Jedoch findet der aufmerksame Reisende gerade im inneren Zentrum noch ein kleines Juwel früherer Epochen. So sind in den zahlreichen Gassen verstärkt die reizenden Gavdos- Häuser zu sehen, die mit ihren einmaligen einfachen Baustil bezaubern, der sich auf minimalste Fläche erstreckt.
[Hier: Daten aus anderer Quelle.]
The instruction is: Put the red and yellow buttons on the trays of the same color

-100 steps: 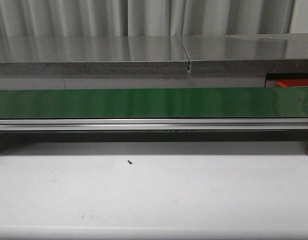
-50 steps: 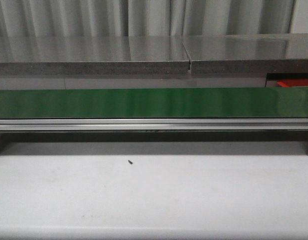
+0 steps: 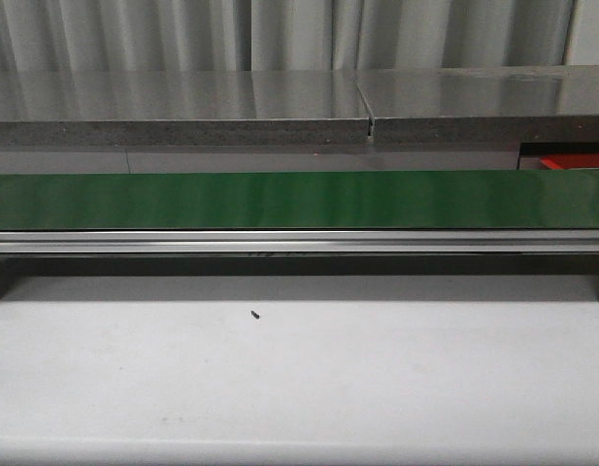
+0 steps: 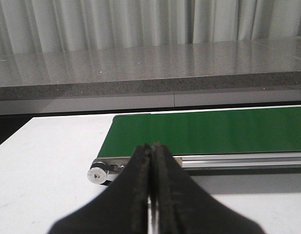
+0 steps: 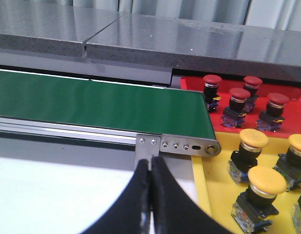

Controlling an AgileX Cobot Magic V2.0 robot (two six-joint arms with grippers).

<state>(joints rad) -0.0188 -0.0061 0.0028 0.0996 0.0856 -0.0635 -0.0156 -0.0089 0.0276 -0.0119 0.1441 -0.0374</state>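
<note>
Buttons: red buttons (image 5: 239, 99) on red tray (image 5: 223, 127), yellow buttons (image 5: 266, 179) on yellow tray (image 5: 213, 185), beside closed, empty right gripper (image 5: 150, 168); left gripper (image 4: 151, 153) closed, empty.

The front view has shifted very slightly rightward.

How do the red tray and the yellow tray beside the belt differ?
The red plastic tray holds four red mushroom-head push buttons; the yellow plastic tray holds yellow-capped ones, with some cut off by the frame. The red tray lies farther back, against the grey counter; the yellow one sits nearer. Both sit at the green conveyor belt's end.
</note>
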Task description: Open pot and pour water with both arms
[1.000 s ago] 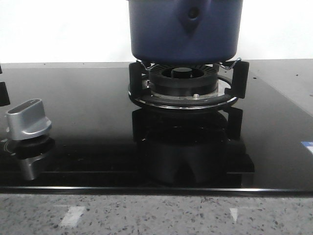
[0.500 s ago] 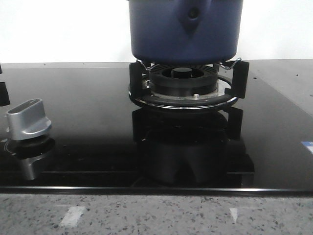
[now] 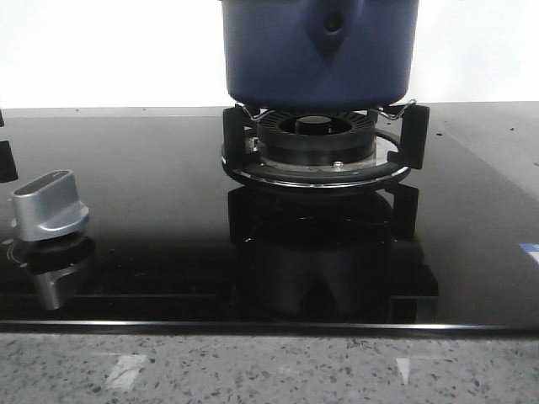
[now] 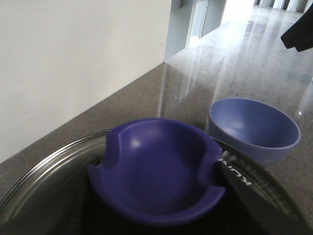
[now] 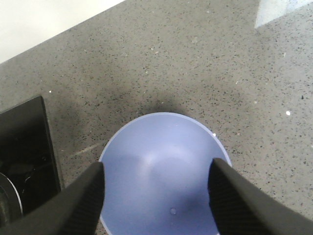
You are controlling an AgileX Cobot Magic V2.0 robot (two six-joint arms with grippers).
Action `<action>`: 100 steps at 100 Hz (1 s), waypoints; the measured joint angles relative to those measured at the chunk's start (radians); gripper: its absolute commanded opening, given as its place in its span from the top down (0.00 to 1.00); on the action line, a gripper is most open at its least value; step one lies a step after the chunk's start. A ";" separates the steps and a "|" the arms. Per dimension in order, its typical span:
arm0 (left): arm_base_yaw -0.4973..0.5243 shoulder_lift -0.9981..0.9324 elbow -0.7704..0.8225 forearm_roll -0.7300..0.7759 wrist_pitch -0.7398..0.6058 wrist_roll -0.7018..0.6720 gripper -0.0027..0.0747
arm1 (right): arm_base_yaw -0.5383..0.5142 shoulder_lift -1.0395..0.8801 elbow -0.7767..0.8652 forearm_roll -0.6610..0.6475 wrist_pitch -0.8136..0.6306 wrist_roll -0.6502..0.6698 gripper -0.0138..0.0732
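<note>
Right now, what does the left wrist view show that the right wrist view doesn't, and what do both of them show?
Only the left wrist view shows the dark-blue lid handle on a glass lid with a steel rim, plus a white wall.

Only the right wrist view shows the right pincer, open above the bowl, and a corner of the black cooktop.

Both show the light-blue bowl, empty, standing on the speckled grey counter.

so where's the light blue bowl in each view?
Front view: not in it.
Left wrist view: the light blue bowl sits on the grey counter, beyond the glass lid's dark-blue handle.
Right wrist view: bowl directly below the open right gripper, between its fingers.
Shared landmark: the speckled counter.
</note>
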 measured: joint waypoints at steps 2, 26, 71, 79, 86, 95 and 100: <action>-0.003 0.005 0.000 0.000 0.004 0.000 0.65 | 0.000 0.000 0.000 0.000 0.000 -0.002 0.36; -0.010 0.024 0.000 0.000 0.006 0.032 0.65 | 0.000 0.000 0.000 0.002 0.000 -0.004 0.36; -0.010 0.024 0.000 0.002 -0.021 0.069 0.65 | 0.000 0.000 0.000 0.007 0.000 -0.006 0.36; -0.010 0.024 0.000 0.002 -0.015 0.069 0.65 | 0.002 0.000 0.000 0.007 0.000 -0.008 0.36; -0.010 0.024 0.000 0.002 -0.013 0.069 0.65 | 0.010 0.000 0.000 0.007 0.000 -0.007 0.36; -0.010 0.024 0.000 0.002 -0.013 0.069 0.59 | 0.015 0.000 0.000 0.007 0.000 -0.012 0.36; -0.010 0.024 0.000 0.002 -0.013 0.069 0.53 | 0.019 0.000 0.000 0.009 0.000 -0.012 0.36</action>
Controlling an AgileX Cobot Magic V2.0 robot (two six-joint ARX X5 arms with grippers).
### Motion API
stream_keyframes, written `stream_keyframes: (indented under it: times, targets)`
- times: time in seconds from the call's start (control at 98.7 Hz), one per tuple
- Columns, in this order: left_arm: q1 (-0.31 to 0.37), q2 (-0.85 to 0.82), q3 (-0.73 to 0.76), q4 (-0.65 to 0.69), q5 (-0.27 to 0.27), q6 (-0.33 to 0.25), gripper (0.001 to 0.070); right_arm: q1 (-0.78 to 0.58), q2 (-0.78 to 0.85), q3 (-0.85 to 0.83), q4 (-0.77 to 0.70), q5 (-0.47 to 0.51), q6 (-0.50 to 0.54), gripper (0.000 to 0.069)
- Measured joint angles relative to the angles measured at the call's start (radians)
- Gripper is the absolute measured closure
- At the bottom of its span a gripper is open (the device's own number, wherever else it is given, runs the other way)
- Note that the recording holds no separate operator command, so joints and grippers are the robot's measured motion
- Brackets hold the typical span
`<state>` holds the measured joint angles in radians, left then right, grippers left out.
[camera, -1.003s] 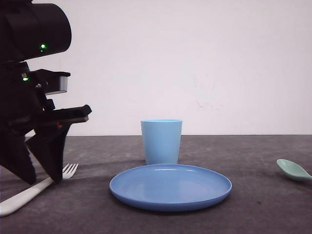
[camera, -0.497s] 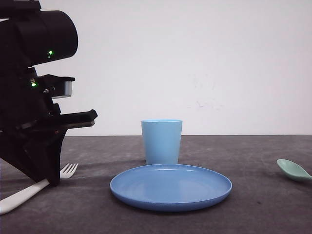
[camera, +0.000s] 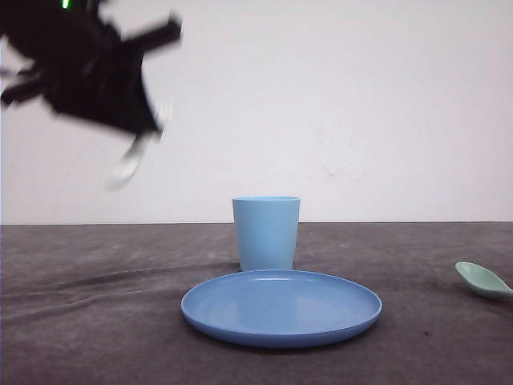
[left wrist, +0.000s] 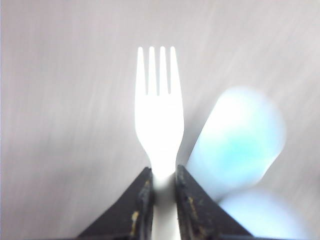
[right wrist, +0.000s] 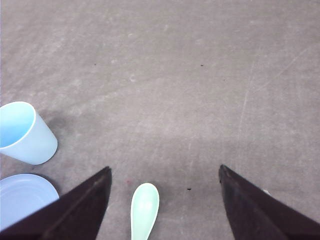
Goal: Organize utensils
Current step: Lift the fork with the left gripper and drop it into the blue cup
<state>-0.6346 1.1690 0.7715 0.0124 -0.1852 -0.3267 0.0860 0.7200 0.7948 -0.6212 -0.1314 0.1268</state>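
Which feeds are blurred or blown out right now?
Front view: left claw and fork motion-smeared, cup and plate sharp. Left wrist view: fork overexposed, cup a soft blur, table streaked. Right wrist view: crisp, spoon clear.

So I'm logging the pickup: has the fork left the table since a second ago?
Yes. The fork, clamped in the left gripper, now hangs high above the cup.

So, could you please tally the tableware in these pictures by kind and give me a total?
Forks: 1, the white fork, shut in the left end effector.
Spoons: 1, the mint-green spoon, on the table.
Cups: 1, the light blue cup.
Plates: 1, the blue plate.
Total: 4
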Motion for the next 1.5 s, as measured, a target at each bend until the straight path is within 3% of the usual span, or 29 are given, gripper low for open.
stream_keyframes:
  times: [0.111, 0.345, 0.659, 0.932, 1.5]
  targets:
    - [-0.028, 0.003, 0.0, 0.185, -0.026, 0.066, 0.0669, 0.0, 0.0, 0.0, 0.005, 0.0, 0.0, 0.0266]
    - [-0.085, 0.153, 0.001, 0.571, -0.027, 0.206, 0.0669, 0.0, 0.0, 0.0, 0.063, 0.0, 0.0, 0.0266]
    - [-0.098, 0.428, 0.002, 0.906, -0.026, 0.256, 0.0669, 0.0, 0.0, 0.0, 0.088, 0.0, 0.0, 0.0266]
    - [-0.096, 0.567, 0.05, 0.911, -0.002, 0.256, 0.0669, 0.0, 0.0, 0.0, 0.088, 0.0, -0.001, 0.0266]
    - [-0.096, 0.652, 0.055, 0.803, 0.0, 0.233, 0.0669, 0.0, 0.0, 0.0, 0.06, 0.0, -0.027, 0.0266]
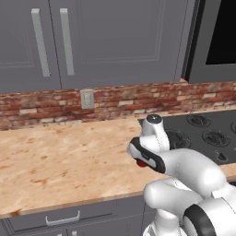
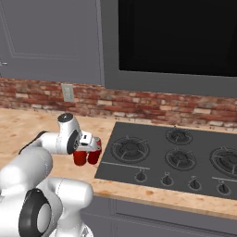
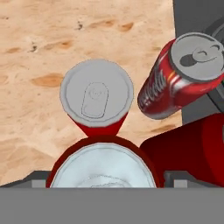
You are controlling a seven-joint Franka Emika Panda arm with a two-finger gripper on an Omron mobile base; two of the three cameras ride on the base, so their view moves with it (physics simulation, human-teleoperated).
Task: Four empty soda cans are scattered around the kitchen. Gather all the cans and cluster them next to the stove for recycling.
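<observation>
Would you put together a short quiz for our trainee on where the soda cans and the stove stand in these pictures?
1. True or false: the soda cans stand on the burners of the stove.
2. What is fixed to the brick wall behind the counter? A) outlet plate B) clock C) knife rack
3. How many silver can tops show in the hand view?
Key: 1 false, they stand on the counter beside the stove's left edge; 2 A; 3 three.
</observation>
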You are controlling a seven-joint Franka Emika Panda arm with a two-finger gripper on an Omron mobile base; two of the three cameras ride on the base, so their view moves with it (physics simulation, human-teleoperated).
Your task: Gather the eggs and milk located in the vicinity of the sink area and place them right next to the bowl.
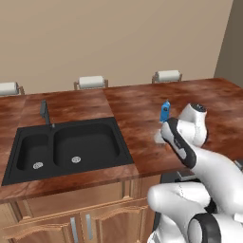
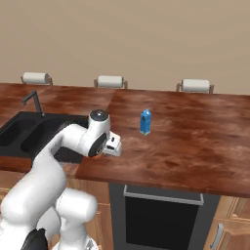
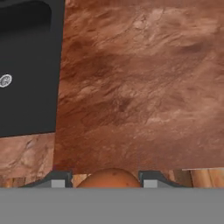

Diese Häuser beanspruchen nämlich nur etwa eine Fläche von 7×4 Metern und haben winzige Fenster und Türen. Sehenswert ist auch der venezianische Brunnen im Herzen der Stadt, der in der gleichen Zeitrechnung erbaut wurde wie das Kastell.
Besonders regen Zuspruch findet der westlich gelegene Strand, der sich aufgrund der leicht abfallenden Wassertiefe für Familien mit Kindern eignet. Ergänzend lässt sich anführen, dass Paleochora ideal ist für einen vielfältigen Urlaub, da sich anhand der Lage sowohl die Stadt Chania als auch die Ausgrabungsstätten des westlichen Kreta´s leicht erreichen lassen.